23. Hukuk Dairesi 2014/5697 E. , 2014/7654 K.
"İçtihat Metni"MAHKEMESİ : Foça Asliye Hukuk Mahkemesi
TARİHİ : 20/11/2013
NUMARASI : 2009/40-2013/246
Taraflar arasındaki asıl tapu iptali ve tescil, birleşen alacak davalarının yapılan yargılaması sonunda ilamda yazılı nedenlerden dolayı asıl davanın reddine, birleşen davanın kısmen kabulüne yönelik olarak verilen hükmün taraf vekillerince duruşmalı olarak temyiz edilmesi üzerine ilgililere çağrı kağıdı gönderilmişti. Belli günde asıl davada davalı-birleşen davada davacı vekili Av. O.. S.. ile asıl davada davacı-birleşen davada davalı vekili Av. E.. Ş.. gelmiş olup duruşmaya başlanarak hazır bulunan avukatların sözlü açıklamaları dinlenildikten ve temyiz dilekçelerinin süresinde olduğu anlaşıldıktan sonra dosya incelendi, gereği konuşulup düşünüldü.
- KARAR -
Davacı yüklenici vekili, taraflar arasında arsa payı karşılığı inşaat sözleşmesi bulunduğunu, davalı arsa sahibinin daha önce yapılan yargılama ile eksik işler bedelini tahsil ettiğini ancak, davacıya isabet eden 5 adet villanın tapu kaydını devretmediğini ileri sürerek, dava konusu bağımsız bölümlerin tapu kayıtlarının iptali ile davacı adına tescilini; davalı arsa sahibi vekili, birleşen davada, geç teslimden kaynaklanan kira tazminatı, yüklenicinin eksik bıraktığı muhtelif işlerin bedeli, yükleniciye isabet eden bağımsız bölümler için ödediği emlak vergisi ile kuyu sondaj bedelleri ve 5 adet villayı eksik imalatları nedeniyle daha az değere satması nedeniyle oluşan zararının tahsilini talep ve dava etmiştir.
Mahkemece, bilirkişi raporları ve dosya kapsamına göre asıl davanın reddine, birleşen davanın kısman kabulüne karar verilmiştir.
Karar, taraf vekilleri tarafından temyiz edilmiştir.

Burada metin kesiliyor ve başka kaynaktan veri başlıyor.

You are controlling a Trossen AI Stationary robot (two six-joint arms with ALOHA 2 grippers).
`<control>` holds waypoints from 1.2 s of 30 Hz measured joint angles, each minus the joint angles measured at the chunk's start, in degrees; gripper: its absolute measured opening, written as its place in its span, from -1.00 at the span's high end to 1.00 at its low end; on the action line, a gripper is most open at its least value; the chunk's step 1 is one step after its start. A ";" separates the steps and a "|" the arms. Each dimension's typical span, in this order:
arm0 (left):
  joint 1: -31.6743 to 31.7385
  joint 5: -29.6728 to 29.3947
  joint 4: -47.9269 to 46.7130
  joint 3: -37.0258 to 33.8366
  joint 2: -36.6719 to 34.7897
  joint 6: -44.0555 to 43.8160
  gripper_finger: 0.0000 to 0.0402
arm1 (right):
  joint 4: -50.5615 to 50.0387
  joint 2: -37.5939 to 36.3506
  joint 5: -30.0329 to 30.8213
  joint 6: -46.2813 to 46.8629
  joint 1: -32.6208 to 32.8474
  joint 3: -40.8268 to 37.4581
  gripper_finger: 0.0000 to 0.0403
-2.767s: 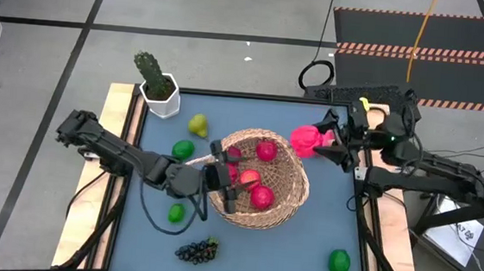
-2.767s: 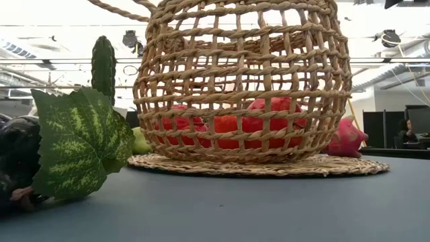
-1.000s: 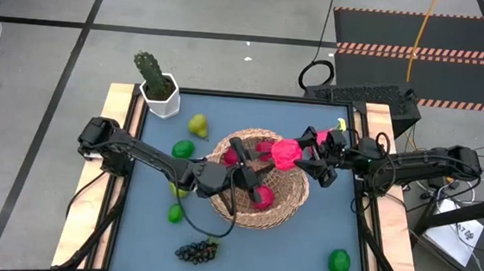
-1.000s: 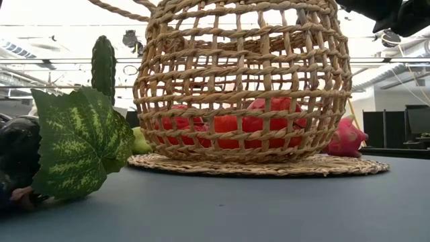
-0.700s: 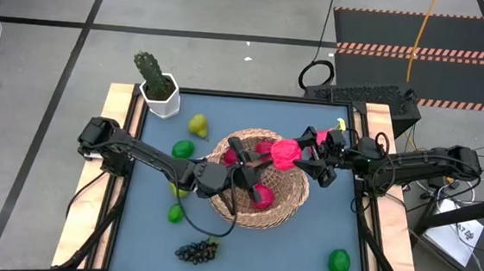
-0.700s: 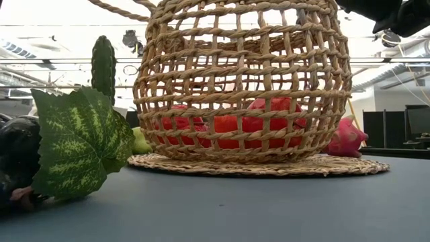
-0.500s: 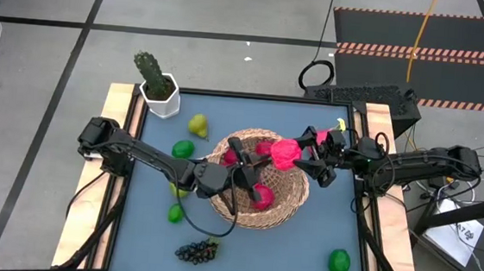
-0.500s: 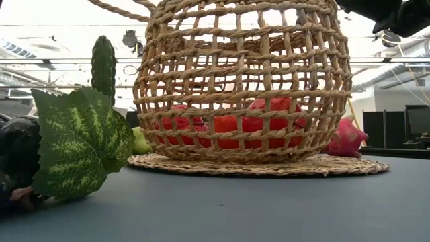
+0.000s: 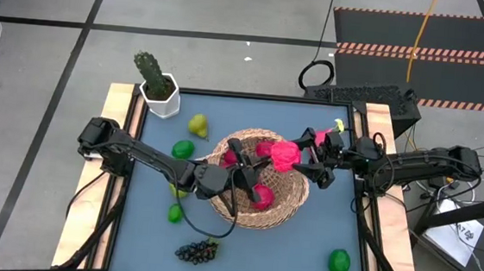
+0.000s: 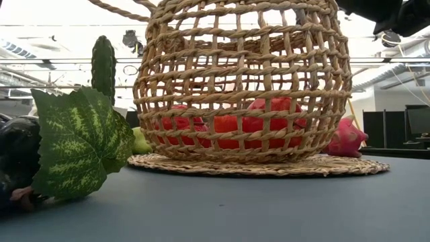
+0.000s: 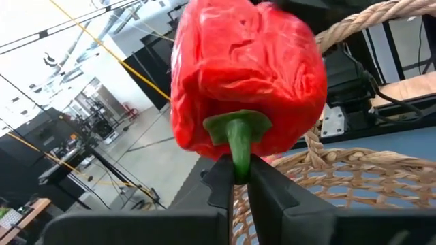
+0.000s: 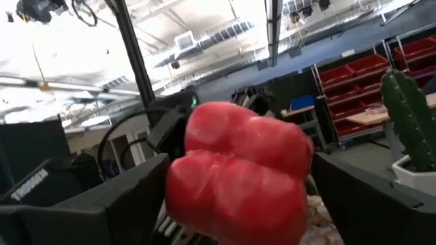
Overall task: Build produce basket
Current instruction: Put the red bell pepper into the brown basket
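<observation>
A red pepper (image 9: pixel 286 153) with a green stem hangs over the far right part of the woven basket (image 9: pixel 293 196), between my two grippers. My left gripper (image 9: pixel 256 160) reaches across the basket from the left and is shut on the pepper's stem. My right gripper (image 9: pixel 308 158) comes from the right with its fingers wide, one on each side of the pepper (image 12: pixel 238 170). Red apples (image 9: pixel 261 196) lie in the basket (image 10: pixel 242 81). A pink dragon fruit (image 10: pixel 346 138) rests on the table behind the basket's right side. My left gripper pinches the green stem (image 11: pixel 240 146) between its two fingertips, near the stem's free end. The fingers come level from the table's left. The pepper (image 11: pixel 245 75) sits beyond the fingertips, clear of the basket. My right gripper's fingers (image 12: pixel 136 197) flank the pepper's body; whether they touch it, I cannot tell.
A cactus in a white pot (image 9: pixel 158 86) stands at the far left corner. On the blue mat lie a pear (image 9: pixel 197 125), limes (image 9: pixel 183 149) (image 9: pixel 175 212) (image 9: pixel 338 263) and a grape bunch (image 9: pixel 196 251) with a leaf (image 10: pixel 80 141). Free room lies near the front middle.
</observation>
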 joint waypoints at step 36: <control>-4.29 -1.14 -4.21 0.04 -3.98 2.68 0.84 | -12.20 -11.00 -7.89 -1.20 0.01 0.00 -0.93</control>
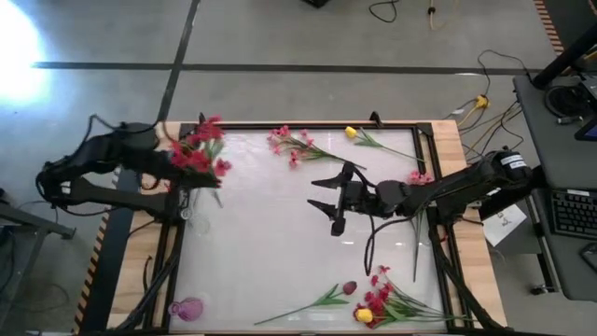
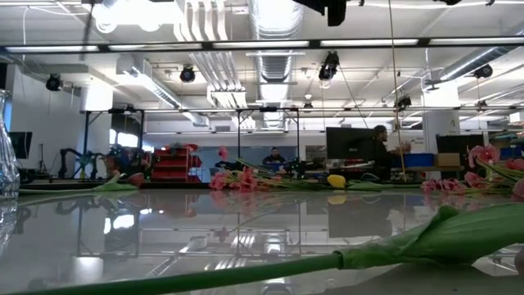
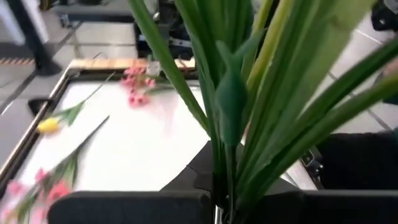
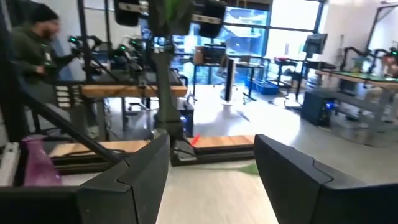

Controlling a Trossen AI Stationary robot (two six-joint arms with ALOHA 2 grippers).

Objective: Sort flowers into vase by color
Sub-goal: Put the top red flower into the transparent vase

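Observation:
My left gripper (image 1: pixel 185 168) is at the table's far left, shut on a bunch of red flowers (image 1: pixel 198 152) with green stems and leaves (image 3: pixel 236 93). A clear glass vase (image 1: pixel 198 217) stands just on its near side and shows at the low view's left edge (image 2: pixel 5 147). My right gripper (image 1: pixel 333 203) hangs open and empty over the table's middle (image 4: pixel 211 180). Lying on the table are a pink spray (image 1: pixel 294 145), a yellow tulip (image 1: pixel 353 133), another pink spray (image 1: pixel 420 177), a dark red bud (image 1: pixel 349 287) and a red cluster with a yellow bud (image 1: pixel 378 303). My left gripper pinches several green stems (image 3: pixel 225 186) of the red bunch together between its fingers. The gripper's own body hides the exact place of contact. The bunch is lifted clear of the table, with the red blossoms beside and above the gripper.
A pink vase (image 1: pixel 187 308) stands at the near left corner and also shows in the right wrist view (image 4: pixel 38 163). A black frame (image 1: pixel 424 140) rims the white table top. A long green stem (image 2: pixel 393 250) lies close to the low camera. People are in the room beyond.

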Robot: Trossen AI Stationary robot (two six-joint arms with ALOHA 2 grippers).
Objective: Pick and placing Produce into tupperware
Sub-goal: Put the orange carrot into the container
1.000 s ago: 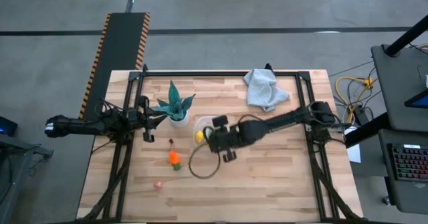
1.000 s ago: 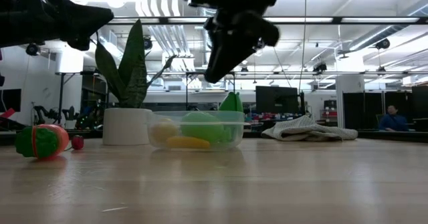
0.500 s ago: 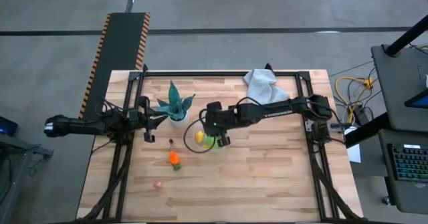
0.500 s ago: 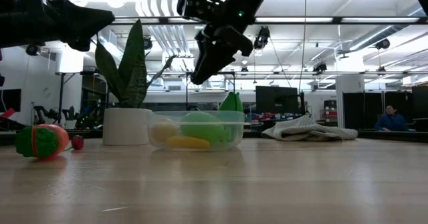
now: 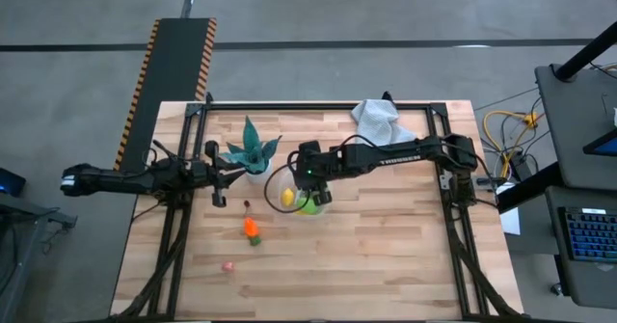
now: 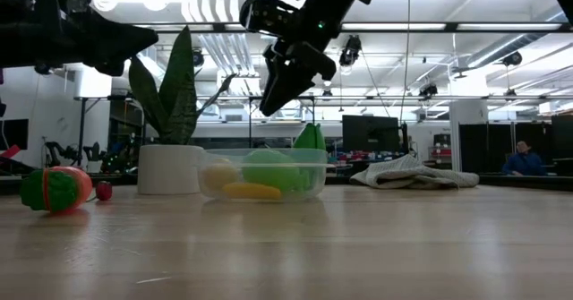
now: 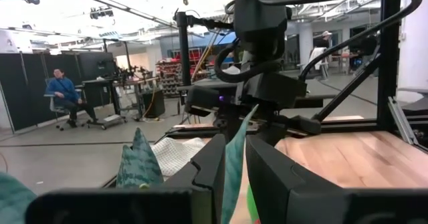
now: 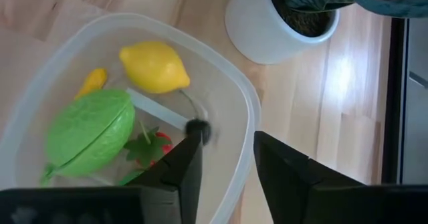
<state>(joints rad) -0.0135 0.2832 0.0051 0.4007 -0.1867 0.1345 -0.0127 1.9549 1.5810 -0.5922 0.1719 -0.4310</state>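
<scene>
The clear tupperware stands beside the white plant pot; in the right wrist view the tupperware holds a yellow lemon, a green piece, a small yellow piece and a red one with green leaves. A small dark stemmed piece lies in it at one fingertip; whether that finger touches it, I cannot tell. My right gripper hangs open above the tub. An orange-and-green piece, a pink piece and a dark piece rest on the table. My left gripper waits open by the plant.
The spiky teal plant in its white pot stands against the tub's left side, one leaf showing between my left gripper's fingers. A pale grey cloth lies at the far right. Bare wood stretches along the near half.
My right gripper has swung from the near right of the tub toward the far left and now hangs over the tub, tilted down into it. The tub and the pieces on the table have stayed put.
</scene>
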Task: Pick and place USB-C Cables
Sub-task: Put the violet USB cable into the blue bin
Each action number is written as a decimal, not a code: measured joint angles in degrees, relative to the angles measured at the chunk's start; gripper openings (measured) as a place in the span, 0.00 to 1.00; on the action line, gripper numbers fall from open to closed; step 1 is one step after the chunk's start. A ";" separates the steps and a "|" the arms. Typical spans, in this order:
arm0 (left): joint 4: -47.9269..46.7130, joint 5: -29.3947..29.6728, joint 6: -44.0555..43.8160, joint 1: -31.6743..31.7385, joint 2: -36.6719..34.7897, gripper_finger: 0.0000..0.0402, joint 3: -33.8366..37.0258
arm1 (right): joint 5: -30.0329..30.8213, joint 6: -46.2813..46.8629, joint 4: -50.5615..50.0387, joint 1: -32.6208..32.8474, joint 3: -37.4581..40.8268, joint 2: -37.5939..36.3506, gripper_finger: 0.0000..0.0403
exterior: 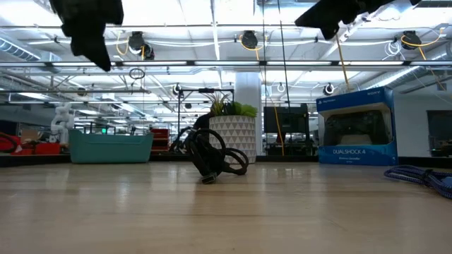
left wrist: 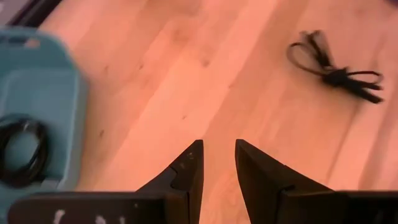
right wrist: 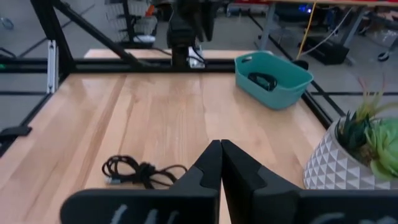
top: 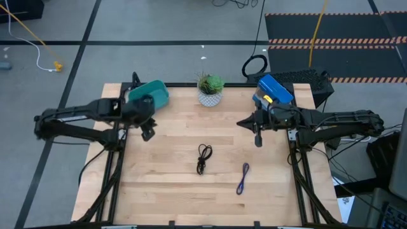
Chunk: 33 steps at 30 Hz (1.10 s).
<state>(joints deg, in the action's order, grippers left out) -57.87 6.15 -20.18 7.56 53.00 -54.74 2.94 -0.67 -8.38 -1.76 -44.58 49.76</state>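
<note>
The left pincer [top: 147, 131] hangs above the tabletop [top: 172, 191] toward ten o'clock from the centre, just beside the teal bin [top: 150, 94] that sits at the tabletop's eleven o'clock corner. In the left wrist view its two dark fingers [left wrist: 189, 168] stand a narrow gap apart, with nothing between them and bare wood below. A coiled black cable [left wrist: 22, 152] lies inside the bin [left wrist: 43, 87]; the right wrist view shows the same coil [right wrist: 264, 81] in the bin [right wrist: 273, 78] too.

The right pincer [top: 257, 138] hangs at about two o'clock from the centre, near the blue box [top: 275, 89] at the one o'clock edge. Its fingers [right wrist: 211, 165] are pressed together and hold nothing.

A black cable in a long loop [top: 203, 158] lies flat on the tabletop almost at the centre, a little toward six o'clock, well apart from both pincers. The low view shows it [exterior: 210, 156] resting on the wood in front of the potted plant [exterior: 232, 130], which stands at the twelve o'clock edge [top: 210, 89]. The purple-blue cable [top: 243, 177] lies at about five o'clock from the centre, stretched out and slightly slanted, near the black loop but not touching it; in the low view its end [exterior: 424, 175] shows at the far right of the wood.
</note>
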 joint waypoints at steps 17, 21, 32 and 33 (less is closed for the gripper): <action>24.48 14.08 8.00 -20.31 0.38 0.23 2.12 | 0.00 4.57 3.64 0.41 0.00 6.80 0.00; 26.96 14.10 10.02 -20.55 0.90 0.23 2.10 | -0.04 4.55 9.99 1.95 -0.02 10.11 0.00; 29.90 12.85 11.49 -20.51 2.12 0.23 2.04 | -0.06 4.52 8.22 6.94 -7.30 17.60 0.00; 29.82 12.81 11.49 -20.51 2.28 0.23 2.07 | -0.04 4.50 7.39 7.25 -8.26 18.19 0.00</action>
<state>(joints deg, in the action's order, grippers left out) -28.05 18.96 -8.69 -12.96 55.28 -52.67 2.90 3.84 -0.99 5.49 -52.84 67.95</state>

1) Dosyadaki yazılara, kararın dayandığı delillerle gerektirici sebeplere ve özellikle tarafların ileri sürdükleri temyiz nedenlerine göre taraf vekillerinin aşağıdaki bendin kapsamı dışında kalan diğer temyiz itirazları yerinde görülmemiştir.
2) Davacı-birleşen davada davalı yüklenici vekilinin diğer temyiz itirazları yönünden yapılan incelemede:
Birleşen davada, arsa sahibince sözleşme konusu villaların geç teslim edildiğinden bahisle, gecikme tazminatı ödetilmesi talep edilmiş ise de davalı yüklenici, süresinde zamanaşımı defi ileri sürmüştür. Gecikme tazminatı, yüklenicinin teslimde temerrüde düşmesi nedeniyle uğranılan zararları karşılamaya yöneliktir. Bu itibarla, zararın doğup muaccel hale geldiği tarih itibariyle zamanaşımı süresi işlemeye başlar.(TBK.md.149/1, BK.md. 128). Somut uyuşmazlıkta, talep edilen gecikme tazminatı 28.04.1999 ila 24.03.2004 tarihleri arasındaki dönem için aylık kira bedeli rayiçleri üzerinden talep edilmiştir. Bu durumda, uğranılan kira kaybı şeklinde talep edilen gecikme tazminatının TBK.nun 147/6 (BK. md.126/4) maddesinde öngörülen 5 yıllık zamanaşımı süresine tabi olduğu dikkate alınarak, davacının gecikme tazminatı alacağının doğup doğmadığı incelenip, sonucuna uygun bir hüküm kurulması gerekirken, bu hususun nazara alınmaması usul ve yasaya aykırı olmuştur.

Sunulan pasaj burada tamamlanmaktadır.